> **Directions for this task**: From the material that follows, count the lines with the word "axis" in them. Reply with the number only.

Given material Block Start

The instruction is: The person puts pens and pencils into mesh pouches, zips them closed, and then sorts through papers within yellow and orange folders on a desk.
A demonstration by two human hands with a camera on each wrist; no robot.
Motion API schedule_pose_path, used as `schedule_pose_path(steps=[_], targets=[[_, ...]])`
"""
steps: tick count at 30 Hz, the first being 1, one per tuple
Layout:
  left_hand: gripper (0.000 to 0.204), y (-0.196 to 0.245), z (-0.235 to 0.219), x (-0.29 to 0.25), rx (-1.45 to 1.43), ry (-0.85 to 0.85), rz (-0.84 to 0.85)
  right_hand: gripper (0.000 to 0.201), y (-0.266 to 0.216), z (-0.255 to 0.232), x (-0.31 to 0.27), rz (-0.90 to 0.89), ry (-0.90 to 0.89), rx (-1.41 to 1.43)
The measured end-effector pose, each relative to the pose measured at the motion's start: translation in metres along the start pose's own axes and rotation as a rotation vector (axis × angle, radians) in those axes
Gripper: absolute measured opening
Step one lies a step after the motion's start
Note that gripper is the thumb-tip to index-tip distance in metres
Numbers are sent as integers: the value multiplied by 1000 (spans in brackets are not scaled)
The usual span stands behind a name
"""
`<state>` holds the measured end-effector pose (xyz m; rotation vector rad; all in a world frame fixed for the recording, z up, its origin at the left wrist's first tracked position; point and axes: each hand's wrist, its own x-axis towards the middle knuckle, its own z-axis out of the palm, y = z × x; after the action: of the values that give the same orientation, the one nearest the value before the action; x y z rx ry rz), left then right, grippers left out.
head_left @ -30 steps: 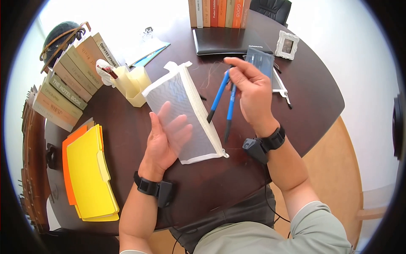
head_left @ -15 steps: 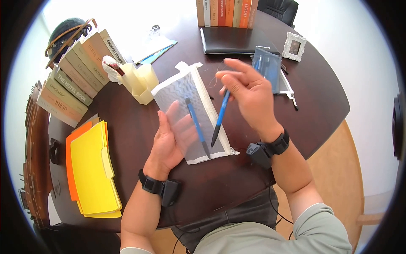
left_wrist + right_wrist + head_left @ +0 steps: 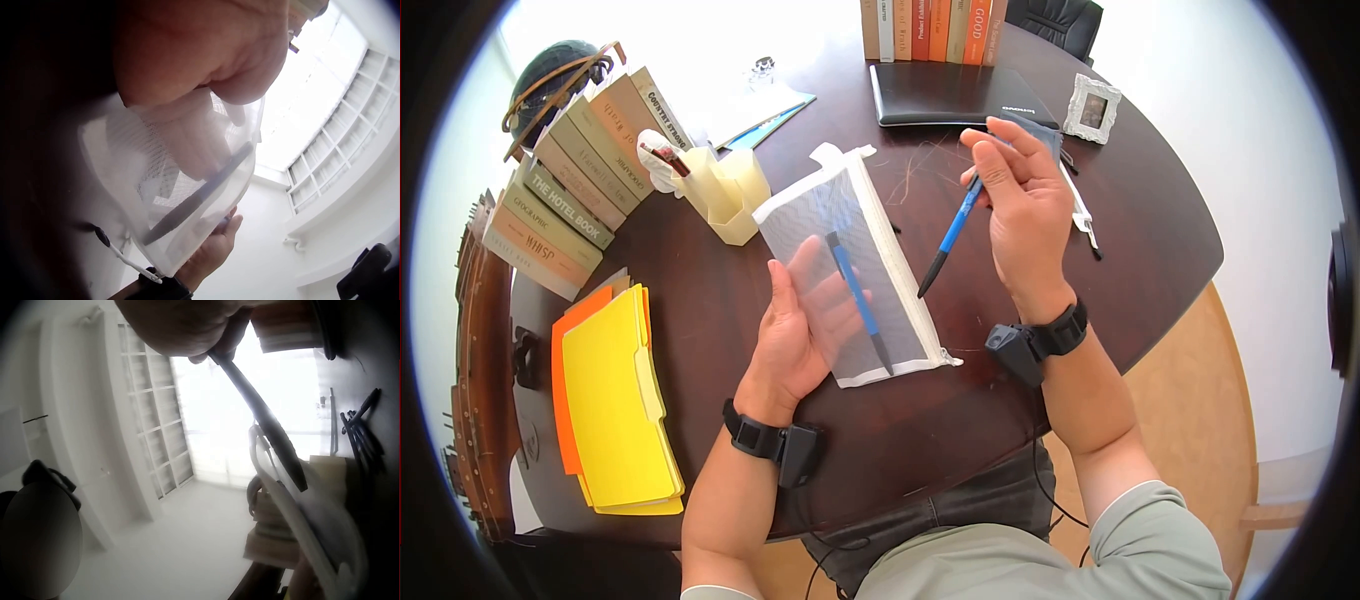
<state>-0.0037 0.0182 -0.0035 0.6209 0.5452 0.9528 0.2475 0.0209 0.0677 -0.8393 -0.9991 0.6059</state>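
In the head view, a white mesh zipper pouch (image 3: 805, 215) leans over my left hand (image 3: 795, 340), whose extended fingers show through the mesh. The left thumb stands apart, beside the pouch's edge. A blue pen (image 3: 860, 305) with a dark tip lies slanted within the pouch's outline, and the left wrist view shows this pen (image 3: 200, 203) hazily through the mesh. Right of the zipper side, my right hand (image 3: 1032, 225) pinches another blue pen (image 3: 948, 240) near its upper end, black tip pointing down toward the pouch.
A cream pen holder (image 3: 730, 205) stands behind the pouch, near a row of books (image 3: 565, 200). Yellow folders (image 3: 610, 400) lie at the left. A closed laptop (image 3: 950, 95), a white photo frame (image 3: 1090, 108) and a dark translucent pouch (image 3: 1040, 130) are toward the back right.
One of the two pens left my right hand and now lies in the mesh pouch. The right hand, keeping the other pen, has since moved a little right. My left hand stays with the pouch.
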Motion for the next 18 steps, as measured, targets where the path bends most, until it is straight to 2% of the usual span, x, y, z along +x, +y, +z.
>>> schedule_pose_path(steps=[3, 4, 7, 11, 14, 18], targets=[[71, -1, -4, 2, -36, -5, 0, 40, 1, 11, -11, 52, -134, -101], [70, 0, -1, 1, -38, 16, -2, 44, 3, 11, -13, 65, -253, -115], [68, -1, 0, 1, -44, 39, 5, 48, 4, 15, -24, 94, -415, -93], [66, -2, -2, 2, -65, 10, 21, 46, 8, 20, -31, 55, -520, -70], [67, -2, 8, 2, -149, -46, 46, 47, 9, 18, -33, 121, -601, -154], [66, 0, 11, 2, -112, -83, 60, 55, 3, 21, -36, 268, -656, -70]])
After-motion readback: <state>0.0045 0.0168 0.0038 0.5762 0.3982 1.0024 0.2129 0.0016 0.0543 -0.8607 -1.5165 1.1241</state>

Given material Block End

> **Exercise answer**: 2